> **About this task**: Output only the lines of the entries that follow, starting at the one with "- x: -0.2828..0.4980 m" and running down to the one with "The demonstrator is", both included and unchanged.

==========

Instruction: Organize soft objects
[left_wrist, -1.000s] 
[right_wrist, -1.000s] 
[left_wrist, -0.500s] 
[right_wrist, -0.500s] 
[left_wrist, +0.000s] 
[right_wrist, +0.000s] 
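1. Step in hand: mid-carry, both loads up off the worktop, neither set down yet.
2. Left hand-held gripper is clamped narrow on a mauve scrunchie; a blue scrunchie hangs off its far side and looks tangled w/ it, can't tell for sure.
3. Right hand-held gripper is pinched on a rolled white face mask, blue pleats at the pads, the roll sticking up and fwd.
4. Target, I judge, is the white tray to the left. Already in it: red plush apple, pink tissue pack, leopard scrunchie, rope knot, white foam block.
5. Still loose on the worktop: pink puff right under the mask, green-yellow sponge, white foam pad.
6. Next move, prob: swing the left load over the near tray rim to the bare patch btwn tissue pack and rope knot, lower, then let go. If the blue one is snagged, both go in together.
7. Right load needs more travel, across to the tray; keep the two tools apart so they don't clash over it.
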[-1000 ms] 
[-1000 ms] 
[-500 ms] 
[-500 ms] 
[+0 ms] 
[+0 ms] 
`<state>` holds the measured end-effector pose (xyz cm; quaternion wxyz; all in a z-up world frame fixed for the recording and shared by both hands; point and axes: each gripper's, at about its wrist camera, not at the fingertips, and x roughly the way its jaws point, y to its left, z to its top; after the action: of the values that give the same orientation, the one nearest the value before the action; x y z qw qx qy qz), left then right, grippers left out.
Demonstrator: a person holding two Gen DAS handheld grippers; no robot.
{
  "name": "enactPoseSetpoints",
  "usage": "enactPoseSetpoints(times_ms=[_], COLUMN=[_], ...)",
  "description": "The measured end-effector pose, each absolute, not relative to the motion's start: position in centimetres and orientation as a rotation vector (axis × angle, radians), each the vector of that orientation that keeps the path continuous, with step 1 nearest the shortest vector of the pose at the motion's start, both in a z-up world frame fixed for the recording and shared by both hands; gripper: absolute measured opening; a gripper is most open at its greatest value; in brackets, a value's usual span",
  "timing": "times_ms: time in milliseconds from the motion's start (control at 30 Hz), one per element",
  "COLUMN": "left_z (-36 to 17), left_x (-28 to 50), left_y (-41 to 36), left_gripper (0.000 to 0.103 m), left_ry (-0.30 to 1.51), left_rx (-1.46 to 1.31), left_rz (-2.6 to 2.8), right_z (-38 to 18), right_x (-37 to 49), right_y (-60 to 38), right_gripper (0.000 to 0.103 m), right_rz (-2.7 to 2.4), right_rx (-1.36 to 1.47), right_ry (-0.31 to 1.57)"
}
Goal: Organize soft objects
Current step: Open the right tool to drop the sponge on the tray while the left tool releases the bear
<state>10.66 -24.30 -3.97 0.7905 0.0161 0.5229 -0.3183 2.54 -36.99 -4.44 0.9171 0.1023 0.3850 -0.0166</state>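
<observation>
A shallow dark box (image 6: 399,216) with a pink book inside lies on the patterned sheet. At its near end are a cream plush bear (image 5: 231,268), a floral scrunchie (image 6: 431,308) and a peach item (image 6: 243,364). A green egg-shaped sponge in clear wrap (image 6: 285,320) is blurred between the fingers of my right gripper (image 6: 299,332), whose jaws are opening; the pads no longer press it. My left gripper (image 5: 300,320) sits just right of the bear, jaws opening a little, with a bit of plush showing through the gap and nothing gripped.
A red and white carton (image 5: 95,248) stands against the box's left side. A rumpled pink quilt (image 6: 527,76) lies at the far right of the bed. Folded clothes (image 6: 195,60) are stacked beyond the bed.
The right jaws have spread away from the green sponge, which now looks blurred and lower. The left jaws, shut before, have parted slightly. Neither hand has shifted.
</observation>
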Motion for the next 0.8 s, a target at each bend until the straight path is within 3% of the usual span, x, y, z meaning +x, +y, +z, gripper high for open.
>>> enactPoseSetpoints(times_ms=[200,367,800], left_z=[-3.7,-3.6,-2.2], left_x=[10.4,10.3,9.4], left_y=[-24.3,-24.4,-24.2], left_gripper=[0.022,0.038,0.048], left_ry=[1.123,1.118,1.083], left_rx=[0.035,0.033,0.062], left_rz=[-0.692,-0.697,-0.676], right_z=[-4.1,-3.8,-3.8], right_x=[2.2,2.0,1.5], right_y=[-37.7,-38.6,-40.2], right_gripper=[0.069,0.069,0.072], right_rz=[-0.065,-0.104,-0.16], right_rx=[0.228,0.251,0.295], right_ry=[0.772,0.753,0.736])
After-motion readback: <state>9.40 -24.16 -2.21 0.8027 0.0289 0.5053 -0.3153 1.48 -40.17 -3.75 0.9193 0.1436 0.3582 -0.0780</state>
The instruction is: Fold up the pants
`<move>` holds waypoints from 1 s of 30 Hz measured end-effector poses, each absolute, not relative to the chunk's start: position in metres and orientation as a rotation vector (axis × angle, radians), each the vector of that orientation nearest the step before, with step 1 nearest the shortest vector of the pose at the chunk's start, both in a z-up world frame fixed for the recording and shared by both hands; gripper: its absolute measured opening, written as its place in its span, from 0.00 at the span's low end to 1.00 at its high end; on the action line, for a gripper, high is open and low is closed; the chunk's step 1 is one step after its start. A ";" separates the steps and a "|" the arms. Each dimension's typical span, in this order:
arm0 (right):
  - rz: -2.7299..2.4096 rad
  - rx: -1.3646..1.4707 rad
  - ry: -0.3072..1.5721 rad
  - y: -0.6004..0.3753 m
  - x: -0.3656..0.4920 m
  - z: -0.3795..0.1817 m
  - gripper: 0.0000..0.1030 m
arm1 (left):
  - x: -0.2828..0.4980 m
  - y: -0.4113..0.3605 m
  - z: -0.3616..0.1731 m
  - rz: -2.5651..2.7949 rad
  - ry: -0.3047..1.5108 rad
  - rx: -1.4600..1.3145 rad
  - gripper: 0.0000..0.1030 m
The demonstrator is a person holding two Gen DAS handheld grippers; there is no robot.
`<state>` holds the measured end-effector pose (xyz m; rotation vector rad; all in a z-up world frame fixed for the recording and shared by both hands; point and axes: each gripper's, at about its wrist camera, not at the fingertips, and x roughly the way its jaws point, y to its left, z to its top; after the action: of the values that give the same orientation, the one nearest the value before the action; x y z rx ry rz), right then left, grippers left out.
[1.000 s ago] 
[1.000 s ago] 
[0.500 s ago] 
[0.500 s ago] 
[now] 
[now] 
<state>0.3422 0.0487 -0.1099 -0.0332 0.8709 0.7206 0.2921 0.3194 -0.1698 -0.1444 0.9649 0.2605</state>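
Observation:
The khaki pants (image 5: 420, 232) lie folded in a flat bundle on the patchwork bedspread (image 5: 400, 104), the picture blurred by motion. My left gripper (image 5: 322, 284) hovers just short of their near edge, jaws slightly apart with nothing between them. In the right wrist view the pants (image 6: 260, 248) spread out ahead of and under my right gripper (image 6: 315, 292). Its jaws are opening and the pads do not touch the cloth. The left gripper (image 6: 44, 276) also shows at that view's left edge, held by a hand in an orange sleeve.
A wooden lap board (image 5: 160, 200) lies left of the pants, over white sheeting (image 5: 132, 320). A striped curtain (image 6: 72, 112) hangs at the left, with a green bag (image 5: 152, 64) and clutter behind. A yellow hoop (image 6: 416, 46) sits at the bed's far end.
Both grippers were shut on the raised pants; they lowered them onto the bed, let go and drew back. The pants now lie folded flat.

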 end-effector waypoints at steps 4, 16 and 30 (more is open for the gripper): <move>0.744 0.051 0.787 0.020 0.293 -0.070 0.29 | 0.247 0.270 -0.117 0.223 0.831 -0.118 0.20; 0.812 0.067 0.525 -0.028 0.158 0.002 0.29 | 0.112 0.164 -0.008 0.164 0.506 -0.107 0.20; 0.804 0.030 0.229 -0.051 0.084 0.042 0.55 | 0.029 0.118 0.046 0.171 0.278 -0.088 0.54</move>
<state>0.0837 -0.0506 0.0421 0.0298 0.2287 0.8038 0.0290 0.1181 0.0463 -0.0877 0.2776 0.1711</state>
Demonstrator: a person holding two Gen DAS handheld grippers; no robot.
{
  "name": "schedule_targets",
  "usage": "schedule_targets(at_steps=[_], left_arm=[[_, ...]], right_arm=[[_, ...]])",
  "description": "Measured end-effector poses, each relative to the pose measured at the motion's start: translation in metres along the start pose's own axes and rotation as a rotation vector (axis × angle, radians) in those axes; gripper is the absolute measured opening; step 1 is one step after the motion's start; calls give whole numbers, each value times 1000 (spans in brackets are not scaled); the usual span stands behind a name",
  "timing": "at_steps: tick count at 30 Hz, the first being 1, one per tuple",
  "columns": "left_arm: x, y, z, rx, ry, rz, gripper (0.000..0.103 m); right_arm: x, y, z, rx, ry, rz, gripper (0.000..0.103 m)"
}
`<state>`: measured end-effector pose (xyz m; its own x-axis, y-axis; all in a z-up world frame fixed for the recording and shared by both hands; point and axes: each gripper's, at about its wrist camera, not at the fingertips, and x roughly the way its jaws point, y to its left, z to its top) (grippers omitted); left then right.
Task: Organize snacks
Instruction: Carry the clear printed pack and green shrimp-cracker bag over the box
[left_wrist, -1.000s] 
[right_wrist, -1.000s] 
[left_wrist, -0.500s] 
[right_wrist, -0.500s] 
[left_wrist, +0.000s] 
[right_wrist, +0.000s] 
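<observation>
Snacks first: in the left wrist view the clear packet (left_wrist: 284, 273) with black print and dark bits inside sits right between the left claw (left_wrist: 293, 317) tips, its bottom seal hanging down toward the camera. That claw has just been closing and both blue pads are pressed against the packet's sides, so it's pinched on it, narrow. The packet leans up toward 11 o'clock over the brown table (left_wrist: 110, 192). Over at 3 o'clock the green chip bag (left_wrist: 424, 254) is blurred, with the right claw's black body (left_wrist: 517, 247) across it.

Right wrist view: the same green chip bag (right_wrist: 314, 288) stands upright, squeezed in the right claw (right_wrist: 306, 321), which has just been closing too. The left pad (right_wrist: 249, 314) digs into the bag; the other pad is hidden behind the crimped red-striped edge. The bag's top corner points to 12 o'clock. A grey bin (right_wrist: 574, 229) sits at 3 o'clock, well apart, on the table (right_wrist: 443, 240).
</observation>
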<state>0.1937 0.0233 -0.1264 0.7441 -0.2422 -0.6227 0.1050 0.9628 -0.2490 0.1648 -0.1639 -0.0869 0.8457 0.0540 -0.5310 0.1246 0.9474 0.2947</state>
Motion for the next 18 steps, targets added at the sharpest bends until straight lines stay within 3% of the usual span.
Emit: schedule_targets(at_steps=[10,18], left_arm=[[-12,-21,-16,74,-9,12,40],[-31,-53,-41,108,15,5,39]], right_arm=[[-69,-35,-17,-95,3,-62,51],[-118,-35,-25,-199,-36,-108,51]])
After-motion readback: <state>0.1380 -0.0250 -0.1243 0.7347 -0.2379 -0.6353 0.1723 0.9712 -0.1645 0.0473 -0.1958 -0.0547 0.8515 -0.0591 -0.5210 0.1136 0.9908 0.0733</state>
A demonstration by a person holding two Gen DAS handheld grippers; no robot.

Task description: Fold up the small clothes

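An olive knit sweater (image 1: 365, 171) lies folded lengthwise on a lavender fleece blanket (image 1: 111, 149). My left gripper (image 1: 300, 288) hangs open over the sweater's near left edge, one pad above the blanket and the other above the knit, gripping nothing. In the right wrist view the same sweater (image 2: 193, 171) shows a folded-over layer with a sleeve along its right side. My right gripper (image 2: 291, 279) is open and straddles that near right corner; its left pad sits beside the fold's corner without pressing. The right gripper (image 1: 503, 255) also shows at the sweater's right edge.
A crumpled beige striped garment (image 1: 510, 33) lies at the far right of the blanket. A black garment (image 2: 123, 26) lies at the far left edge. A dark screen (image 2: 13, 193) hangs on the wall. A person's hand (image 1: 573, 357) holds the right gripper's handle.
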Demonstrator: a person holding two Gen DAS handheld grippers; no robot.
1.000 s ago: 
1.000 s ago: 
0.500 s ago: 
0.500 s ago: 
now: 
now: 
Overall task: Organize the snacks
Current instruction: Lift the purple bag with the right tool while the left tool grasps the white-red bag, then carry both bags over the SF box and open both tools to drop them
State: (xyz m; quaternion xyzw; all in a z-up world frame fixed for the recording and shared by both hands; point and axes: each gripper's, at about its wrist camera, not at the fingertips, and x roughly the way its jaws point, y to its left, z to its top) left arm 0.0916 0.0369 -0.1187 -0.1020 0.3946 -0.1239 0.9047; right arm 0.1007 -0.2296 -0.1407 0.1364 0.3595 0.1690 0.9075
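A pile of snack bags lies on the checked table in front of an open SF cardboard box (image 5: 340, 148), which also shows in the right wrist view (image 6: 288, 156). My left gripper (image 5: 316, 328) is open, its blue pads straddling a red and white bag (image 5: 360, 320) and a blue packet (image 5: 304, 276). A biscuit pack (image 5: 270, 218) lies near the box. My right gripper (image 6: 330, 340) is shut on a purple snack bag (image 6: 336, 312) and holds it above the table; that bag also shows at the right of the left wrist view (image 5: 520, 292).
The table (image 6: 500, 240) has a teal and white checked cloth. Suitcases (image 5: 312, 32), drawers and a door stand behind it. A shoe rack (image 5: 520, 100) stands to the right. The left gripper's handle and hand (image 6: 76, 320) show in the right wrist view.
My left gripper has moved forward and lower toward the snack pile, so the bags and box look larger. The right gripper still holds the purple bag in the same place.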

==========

> **Solution to this problem**:
  - x: -0.2828..0.4980 m
  - y: -0.4113..0.3605 m
  - z: -0.3616..0.1731 m
  - rz: -2.5651..2.7949 rad
  - ry: -0.3047..1.5108 rad
  - rx: -1.4600..1.3145 rad
  - gripper: 0.0000..0.1030 m
The demonstrator is a person holding two Gen DAS handheld grippers; there is no robot.

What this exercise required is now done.